Zezura Ruddell grew up in a happy, close-knit two-parent family. When she was 8, her mom and dad dropped the bombshell. Her mother was actually her stepmother. She was raised by her mother for the first 18 months of her life but for reasons only the family know, the pair were separated. Zezura had no memories of her mother, only a few pictures. At the time, she didn't give it much thought. Her stepmother filled that role.
At the same time, Linda Perez worked as a family counselor. Each time she helped clients heal their dysfunction, she thought about the secret she harbored: a long lost daughter. The evidence was hidden in boxes under the bed. There rested the pictures of a curly-haired blond girl, dressed in a frilly bonnet or crawling on the floor.
On March 22, the daughter's birthday, Perez would buy a card. Sometimes she would even buy a cake.
Over the years each wondered about the other. Each feared the other had ended up in prison or on drugs or worse.
About four years ago, they decided to find each other.
She did it on a whim, changed the way she looked up her AOL profile. Zezura Ruddell plugged in her unusual first name to see if anyone else in the world shared it. About a month before, after giving birth to her own daughter, Ruddell began her search by writing to the New Jersey hospital where she was born in hopes of getting her original birth certificate. The hospital wrote back, saying it needed more information. Ruddell was frustrated.
"I was about to fight with the hospital," she said
The Internet search yielded two hits, and one wasn't hers. She clicked. In huge letters it said, "I'm looking for my daughter, Zezura."
For a few seconds, Ruddell stopped breathing. She called her husband.

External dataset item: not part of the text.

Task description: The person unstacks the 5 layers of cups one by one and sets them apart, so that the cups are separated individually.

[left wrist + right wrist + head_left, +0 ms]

"My mother is looking for me," she said.
Could this be the woman Ruddell was separated from when she was 18 months old? Ruddell hastily sent an e-mail and put the woman on her buddy list. The woman asked for some kind of proof that Ruddell was who was she said she was. Ruddell scanned an old picture.
The woman's reply: "I'm sorry. I can't even talk."
• • •
Gradually, the pair started to send e-mails. Ruddell had wanted to tread carefully in case Perez had another family. She didn't. She said she feared doing so would hurt her daughter, so she chose never to have more children. E-mails filled with small talk led to phone calls. The pair won't say what they talked about, only that they wanted to get the difficult conversations out of the way before meeting in person.
Ruddell, 31, says she isn't angry about the separation. Especially now that's she's older, she's able to empathize with Perez, who was just 21 at the time and never married Ruddell's father, a charming, soft-spoken construction worker she met in a disco.
"He was wonderful," Perez recalled. "I was a mess."
Four years came and went, and the women became like girlfriends. Perez talked about her life as a home health aide; Ruddell told Perez about her grandchildren, a 6-year-old boy and 4-year-old girl.
They talked every Wednesday. This year, Ruddell sent Perez a Mother's Day card. Finally they decided to meet. Perez and her husband drove down from New York.
Ruddell was nervous during the drive Thursday to the Sleep Inn near Interstate 75 and County Road 54. Her husband, Patrick, reached for her hand.
What would her mother look like? Could she see herself in her?
They hugged and cried in the hotel lobby. Perez gave Ruddell gave a scrapbook with all the baby pictures and birthday cards and letters to her daughter that once were hidden.
Ruddell shares Perez's dark brown eyes, round face and bright smile that shows off the top row of teeth.
They'll spend this week going to the beach, relaxing over lunches and dinners.
And Ruddell finally learned how she got her first name. It came from a baby shower game. And the Z at the beginning was the last letter of her mother's name.
"I used to tell everybody, 'Oh it's just Greek,' " she said.